Copy exactly the lines of the data below that run from the line holding "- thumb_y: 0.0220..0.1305" through the line holding "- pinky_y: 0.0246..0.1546", both ends included.

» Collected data
%%
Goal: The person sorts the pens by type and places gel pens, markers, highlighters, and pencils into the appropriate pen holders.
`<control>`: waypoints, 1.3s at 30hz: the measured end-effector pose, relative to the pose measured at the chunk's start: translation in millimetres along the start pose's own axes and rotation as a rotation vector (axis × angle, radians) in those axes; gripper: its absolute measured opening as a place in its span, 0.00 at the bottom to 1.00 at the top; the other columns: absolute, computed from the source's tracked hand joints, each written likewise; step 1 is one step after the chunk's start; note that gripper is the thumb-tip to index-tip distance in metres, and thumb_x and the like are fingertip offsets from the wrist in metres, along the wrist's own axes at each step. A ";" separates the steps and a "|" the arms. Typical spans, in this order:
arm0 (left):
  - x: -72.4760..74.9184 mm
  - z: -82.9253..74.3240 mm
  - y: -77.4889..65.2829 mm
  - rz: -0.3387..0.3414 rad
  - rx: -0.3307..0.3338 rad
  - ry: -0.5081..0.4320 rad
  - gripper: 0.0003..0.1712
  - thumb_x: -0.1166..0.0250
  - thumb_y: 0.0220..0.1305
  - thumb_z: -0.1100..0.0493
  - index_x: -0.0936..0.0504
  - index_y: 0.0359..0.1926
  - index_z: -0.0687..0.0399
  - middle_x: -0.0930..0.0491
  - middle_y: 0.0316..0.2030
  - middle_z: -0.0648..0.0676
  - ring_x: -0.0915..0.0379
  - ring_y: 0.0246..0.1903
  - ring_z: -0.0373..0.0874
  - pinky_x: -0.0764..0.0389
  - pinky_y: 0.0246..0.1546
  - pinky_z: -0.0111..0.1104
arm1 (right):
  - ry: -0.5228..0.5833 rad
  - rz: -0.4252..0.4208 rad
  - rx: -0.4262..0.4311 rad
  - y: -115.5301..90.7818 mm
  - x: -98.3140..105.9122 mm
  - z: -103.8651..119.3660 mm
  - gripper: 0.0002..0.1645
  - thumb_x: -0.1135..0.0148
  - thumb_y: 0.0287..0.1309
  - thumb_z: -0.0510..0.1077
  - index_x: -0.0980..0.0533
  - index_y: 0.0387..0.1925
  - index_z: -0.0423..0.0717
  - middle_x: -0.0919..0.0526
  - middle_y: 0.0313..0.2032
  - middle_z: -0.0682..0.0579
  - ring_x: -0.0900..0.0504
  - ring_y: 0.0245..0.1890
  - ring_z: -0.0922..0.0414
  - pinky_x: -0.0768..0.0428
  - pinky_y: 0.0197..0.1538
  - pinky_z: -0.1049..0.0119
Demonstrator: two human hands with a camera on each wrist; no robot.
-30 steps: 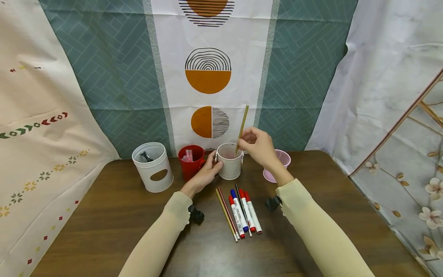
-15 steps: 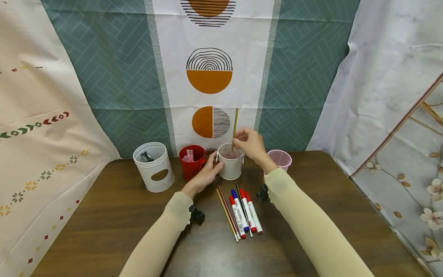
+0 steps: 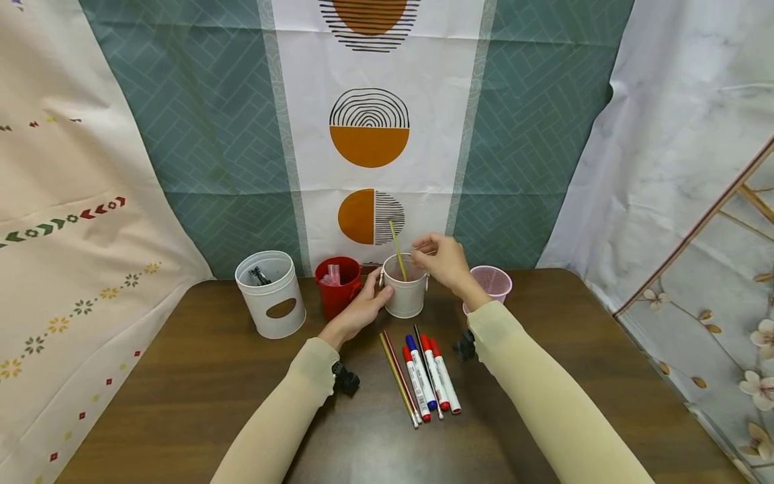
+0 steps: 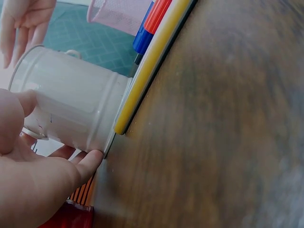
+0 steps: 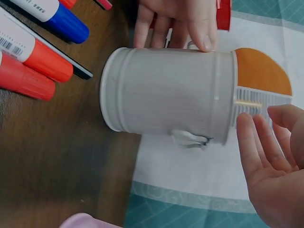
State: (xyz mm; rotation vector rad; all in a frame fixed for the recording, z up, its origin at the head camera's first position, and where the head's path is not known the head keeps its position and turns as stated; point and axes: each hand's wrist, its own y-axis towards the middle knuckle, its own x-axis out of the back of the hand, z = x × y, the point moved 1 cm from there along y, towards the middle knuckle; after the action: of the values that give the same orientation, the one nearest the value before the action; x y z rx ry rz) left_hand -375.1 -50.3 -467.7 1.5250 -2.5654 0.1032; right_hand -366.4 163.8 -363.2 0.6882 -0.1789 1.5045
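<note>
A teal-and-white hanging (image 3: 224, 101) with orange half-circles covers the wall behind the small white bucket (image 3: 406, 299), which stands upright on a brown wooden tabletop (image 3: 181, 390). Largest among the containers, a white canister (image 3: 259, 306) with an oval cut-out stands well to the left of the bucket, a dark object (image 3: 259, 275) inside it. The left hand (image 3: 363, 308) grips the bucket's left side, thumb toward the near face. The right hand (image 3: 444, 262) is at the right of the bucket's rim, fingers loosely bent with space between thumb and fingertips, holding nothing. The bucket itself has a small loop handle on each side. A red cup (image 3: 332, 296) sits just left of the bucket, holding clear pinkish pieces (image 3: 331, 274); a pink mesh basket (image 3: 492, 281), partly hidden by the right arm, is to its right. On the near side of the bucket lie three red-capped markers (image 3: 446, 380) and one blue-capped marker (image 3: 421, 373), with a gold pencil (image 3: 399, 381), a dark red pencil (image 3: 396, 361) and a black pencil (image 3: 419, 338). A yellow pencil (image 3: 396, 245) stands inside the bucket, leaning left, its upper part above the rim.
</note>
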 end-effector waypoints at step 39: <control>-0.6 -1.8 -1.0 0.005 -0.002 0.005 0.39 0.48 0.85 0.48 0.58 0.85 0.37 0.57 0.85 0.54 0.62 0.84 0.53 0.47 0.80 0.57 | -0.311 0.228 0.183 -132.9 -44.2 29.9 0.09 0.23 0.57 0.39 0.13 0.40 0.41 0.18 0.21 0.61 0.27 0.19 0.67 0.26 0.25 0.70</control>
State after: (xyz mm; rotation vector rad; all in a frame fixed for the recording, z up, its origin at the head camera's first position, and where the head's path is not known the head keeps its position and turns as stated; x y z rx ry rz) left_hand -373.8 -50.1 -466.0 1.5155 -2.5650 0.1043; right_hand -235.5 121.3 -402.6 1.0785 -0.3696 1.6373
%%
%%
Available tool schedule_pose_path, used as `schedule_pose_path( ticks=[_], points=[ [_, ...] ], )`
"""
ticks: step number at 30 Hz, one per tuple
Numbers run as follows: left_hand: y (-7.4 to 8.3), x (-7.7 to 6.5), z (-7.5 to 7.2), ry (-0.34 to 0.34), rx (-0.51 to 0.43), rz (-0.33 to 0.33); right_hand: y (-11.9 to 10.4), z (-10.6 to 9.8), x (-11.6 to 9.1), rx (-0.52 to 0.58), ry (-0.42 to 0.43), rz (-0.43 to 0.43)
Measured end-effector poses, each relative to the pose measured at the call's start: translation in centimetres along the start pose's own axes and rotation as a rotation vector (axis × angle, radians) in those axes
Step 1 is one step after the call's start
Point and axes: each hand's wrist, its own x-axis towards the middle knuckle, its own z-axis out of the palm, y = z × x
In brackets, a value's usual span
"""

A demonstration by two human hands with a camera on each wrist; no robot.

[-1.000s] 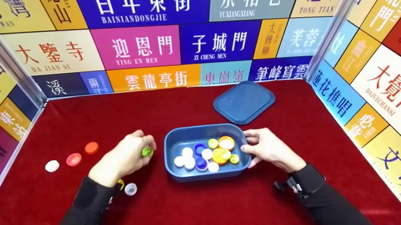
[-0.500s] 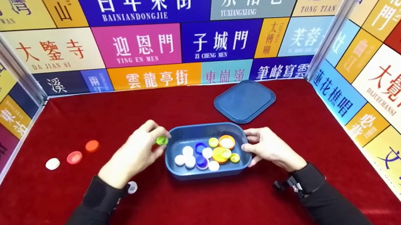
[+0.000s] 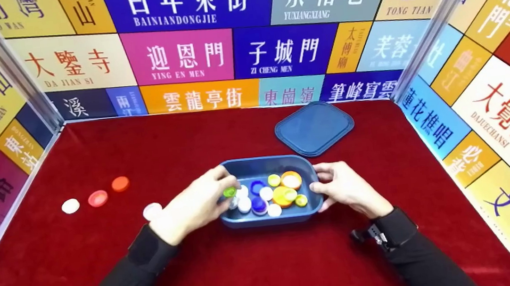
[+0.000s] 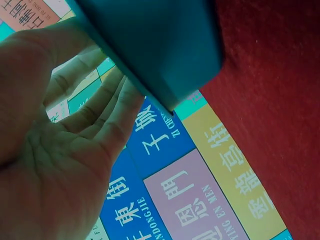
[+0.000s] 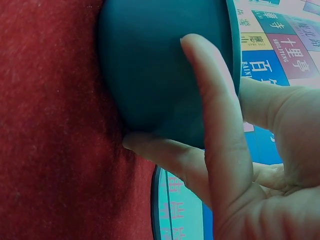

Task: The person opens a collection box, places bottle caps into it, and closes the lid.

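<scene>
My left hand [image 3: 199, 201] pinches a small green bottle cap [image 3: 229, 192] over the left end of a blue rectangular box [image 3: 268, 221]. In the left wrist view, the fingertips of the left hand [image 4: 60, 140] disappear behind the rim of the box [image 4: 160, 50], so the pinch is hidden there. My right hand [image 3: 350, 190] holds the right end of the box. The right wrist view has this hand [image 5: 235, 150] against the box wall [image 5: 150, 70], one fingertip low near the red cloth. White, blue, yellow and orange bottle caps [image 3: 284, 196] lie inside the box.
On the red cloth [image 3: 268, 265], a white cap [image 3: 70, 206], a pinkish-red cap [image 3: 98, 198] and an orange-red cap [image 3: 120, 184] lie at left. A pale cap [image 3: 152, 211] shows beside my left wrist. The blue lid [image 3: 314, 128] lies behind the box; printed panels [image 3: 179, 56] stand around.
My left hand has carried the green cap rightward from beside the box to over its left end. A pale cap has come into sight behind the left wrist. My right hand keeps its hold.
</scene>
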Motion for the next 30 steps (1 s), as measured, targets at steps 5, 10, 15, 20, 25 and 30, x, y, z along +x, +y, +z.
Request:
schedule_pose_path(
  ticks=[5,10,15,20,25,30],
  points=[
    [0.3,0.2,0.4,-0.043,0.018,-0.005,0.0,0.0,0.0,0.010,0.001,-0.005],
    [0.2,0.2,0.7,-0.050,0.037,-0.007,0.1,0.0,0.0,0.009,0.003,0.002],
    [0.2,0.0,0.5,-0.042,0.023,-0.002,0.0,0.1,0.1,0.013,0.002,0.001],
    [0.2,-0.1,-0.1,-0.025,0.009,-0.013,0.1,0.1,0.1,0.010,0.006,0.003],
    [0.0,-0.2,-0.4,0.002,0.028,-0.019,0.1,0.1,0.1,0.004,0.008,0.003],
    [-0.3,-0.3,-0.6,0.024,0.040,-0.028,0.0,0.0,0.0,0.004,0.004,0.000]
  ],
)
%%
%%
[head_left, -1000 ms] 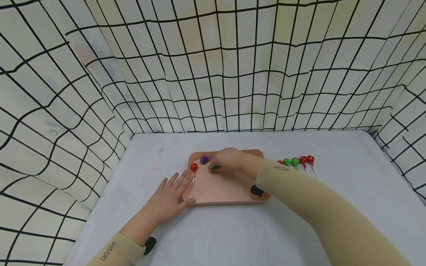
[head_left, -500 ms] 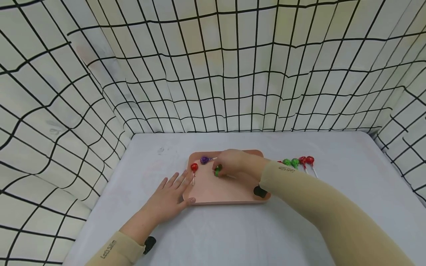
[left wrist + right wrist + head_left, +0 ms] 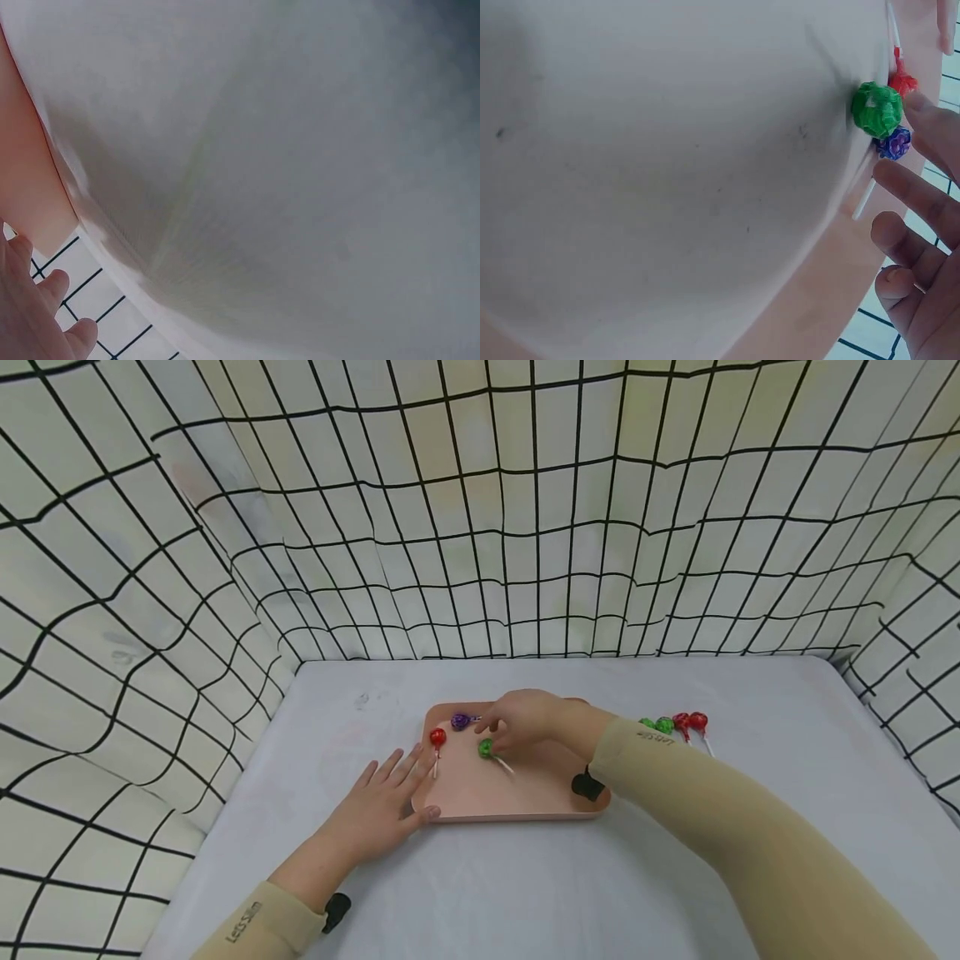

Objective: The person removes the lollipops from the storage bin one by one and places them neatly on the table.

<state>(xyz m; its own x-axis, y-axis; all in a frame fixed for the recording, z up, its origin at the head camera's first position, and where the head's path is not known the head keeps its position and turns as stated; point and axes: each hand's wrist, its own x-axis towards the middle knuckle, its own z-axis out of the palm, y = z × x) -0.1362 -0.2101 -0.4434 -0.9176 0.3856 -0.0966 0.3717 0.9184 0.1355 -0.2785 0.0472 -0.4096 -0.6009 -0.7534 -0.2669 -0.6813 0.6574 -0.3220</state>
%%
» Answer space
  - thumb_y: 0.0220..0.1305
  - thumb_z: -0.1100..0.0493
  - index_x: -0.0936..0.0504
  - index_y: 0.0359..0.1926
  - index_z: -0.0687..0.0399
  - middle_x: -0.0930..0.0491
  - middle_y: 0.0316..0.2030
  - middle_z: -0.0648..0.0676
  - ring_x: -0.0915..0.0379
  - ring_y: 0.0246..0.1903
  - ring_z: -0.0373..0.0874
  - pinky_x: -0.0764..0.0389
  - pinky_y: 0.0246..0.1546

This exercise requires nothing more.